Oxylechia

Scientific classification
- Kingdom: Animalia
- Phylum: Arthropoda
- Clade: Pancrustacea
- Class: Insecta
- Order: Lepidoptera
- Family: Gelechiidae
- Subfamily: Gelechiinae
- Genus: Oxylechia Meyrick, 1917
- Species: O. confirmata
- Binomial name: Oxylechia confirmata Meyrick, 1917

= Oxylechia =

- Authority: Meyrick, 1917
- Parent authority: Meyrick, 1917

Genus of moths

Oxylechia is a genus of moth in the family Gelechiidae. It contains the species Oxylechia confirmata, which is found in Colombia.

The wingspan is about 8 mm. The forewings are white, tinged with ochreous-yellowish in the disc, more strongly and sprinkled with fuscous posteriorly.

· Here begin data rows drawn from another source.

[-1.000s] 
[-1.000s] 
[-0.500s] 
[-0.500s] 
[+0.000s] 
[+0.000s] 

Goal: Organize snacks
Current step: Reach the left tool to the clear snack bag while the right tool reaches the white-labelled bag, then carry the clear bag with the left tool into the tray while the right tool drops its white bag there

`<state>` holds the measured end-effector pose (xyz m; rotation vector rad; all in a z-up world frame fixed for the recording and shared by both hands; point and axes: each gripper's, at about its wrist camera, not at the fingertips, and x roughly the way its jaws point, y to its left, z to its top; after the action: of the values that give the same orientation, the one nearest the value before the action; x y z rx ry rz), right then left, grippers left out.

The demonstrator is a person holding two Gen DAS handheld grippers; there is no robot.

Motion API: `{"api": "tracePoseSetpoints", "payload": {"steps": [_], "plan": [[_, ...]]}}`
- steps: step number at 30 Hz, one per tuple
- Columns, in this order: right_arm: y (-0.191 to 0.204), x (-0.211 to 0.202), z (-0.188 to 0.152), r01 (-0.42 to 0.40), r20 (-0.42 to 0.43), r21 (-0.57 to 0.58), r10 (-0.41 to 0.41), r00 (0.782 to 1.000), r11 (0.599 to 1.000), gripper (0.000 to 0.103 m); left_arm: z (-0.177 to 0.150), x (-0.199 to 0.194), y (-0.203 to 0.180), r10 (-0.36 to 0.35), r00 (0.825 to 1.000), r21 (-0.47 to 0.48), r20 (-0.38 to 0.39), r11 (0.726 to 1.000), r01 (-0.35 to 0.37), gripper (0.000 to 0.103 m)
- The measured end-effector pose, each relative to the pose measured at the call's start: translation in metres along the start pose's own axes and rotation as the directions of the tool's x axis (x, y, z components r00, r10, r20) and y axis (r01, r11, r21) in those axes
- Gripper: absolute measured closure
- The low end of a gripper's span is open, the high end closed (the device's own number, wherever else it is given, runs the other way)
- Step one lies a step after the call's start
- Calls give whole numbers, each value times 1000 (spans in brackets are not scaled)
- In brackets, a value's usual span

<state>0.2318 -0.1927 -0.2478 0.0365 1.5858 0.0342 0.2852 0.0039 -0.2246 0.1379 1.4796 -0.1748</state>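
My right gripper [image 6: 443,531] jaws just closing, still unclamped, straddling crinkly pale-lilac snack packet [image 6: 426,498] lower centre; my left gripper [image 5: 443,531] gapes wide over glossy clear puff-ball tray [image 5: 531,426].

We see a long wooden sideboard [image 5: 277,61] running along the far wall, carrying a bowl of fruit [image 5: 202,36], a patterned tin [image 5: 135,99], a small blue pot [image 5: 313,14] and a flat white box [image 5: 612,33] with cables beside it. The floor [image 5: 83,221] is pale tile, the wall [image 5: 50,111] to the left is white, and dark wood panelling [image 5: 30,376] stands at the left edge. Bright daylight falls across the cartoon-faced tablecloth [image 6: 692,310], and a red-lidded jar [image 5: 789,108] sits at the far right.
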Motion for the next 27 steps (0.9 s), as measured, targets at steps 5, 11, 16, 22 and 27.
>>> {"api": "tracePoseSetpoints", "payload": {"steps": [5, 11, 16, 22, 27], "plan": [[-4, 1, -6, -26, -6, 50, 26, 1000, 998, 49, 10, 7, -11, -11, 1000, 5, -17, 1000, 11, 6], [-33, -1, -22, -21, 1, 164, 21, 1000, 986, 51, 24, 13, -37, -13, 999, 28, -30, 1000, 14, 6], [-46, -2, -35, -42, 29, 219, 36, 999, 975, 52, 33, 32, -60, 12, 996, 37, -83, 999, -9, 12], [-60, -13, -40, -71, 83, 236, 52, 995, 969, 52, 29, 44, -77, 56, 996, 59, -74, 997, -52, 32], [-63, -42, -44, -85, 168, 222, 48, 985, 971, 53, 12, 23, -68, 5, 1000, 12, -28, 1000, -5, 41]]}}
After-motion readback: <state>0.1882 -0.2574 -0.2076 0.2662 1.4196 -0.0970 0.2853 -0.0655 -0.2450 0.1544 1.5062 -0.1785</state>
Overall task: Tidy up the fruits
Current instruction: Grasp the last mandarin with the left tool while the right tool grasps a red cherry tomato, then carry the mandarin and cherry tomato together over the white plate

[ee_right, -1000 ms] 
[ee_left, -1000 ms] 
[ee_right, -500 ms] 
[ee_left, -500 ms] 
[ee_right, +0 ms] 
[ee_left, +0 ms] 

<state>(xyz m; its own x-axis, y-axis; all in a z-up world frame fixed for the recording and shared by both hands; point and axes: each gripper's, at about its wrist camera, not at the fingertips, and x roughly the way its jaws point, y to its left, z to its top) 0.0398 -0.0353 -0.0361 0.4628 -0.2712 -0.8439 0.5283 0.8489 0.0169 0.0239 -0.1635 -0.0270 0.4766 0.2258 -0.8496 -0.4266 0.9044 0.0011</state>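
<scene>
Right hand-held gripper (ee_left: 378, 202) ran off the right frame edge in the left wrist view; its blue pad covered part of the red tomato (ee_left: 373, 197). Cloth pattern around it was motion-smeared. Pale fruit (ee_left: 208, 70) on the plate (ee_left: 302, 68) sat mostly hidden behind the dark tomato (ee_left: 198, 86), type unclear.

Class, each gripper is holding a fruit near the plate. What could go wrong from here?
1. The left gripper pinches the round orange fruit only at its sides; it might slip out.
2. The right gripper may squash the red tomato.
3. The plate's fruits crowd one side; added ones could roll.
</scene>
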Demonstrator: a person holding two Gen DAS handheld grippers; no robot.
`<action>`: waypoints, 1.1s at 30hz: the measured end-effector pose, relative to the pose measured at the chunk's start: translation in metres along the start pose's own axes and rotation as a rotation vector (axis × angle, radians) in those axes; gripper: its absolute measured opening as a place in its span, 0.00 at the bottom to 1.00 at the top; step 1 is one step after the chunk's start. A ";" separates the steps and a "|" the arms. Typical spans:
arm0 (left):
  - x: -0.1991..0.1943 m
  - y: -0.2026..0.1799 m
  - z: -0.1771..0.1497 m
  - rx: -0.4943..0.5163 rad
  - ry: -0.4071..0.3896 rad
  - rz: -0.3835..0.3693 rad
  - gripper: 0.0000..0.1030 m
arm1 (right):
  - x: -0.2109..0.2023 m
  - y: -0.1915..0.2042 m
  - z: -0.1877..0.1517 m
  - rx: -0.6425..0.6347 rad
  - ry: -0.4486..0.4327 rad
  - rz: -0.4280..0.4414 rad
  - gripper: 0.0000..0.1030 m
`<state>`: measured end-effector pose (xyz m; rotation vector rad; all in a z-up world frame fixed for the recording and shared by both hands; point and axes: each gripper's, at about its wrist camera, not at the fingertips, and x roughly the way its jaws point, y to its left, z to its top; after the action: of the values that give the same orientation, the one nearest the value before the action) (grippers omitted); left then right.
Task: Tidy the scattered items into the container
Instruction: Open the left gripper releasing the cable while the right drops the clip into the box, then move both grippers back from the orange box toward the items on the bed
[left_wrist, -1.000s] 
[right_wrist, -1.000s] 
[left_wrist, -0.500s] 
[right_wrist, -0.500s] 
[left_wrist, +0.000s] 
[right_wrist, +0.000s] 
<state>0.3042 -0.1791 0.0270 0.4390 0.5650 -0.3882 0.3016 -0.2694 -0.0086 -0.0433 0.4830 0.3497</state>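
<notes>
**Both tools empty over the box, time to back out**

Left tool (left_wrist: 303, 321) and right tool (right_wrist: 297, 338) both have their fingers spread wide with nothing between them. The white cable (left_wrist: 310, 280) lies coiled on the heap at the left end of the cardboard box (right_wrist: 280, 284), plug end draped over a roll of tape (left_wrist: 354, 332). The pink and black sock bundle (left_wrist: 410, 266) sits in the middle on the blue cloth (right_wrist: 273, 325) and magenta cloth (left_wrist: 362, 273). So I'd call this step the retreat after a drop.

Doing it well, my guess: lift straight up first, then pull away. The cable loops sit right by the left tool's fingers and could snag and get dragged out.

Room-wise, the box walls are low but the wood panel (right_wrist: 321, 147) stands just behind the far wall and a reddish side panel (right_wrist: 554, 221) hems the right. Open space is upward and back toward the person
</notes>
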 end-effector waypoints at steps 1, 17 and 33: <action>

The markings are dark fuscous, with some black scales on their edges, and margined with clear white. There is a basal patch, the edge running from one-fourth of the costa, straight, oblique. There is also an elongate narrow patch extending along the costa from before the middle to the apex, anteriorly pointed and preceded by a slight blackish strigula, beneath with slight prominences at the middle and two-thirds of the wing, tipped with black scales probably representing the discal stigmata. A small white costal mark intersects this at four-fifths and there are narrow elongate brownish spots sprinkled with black on the dorsum beyond the middle and on the tornus. There is also a black apical dot ringed with white. The hindwings are whitish-grey.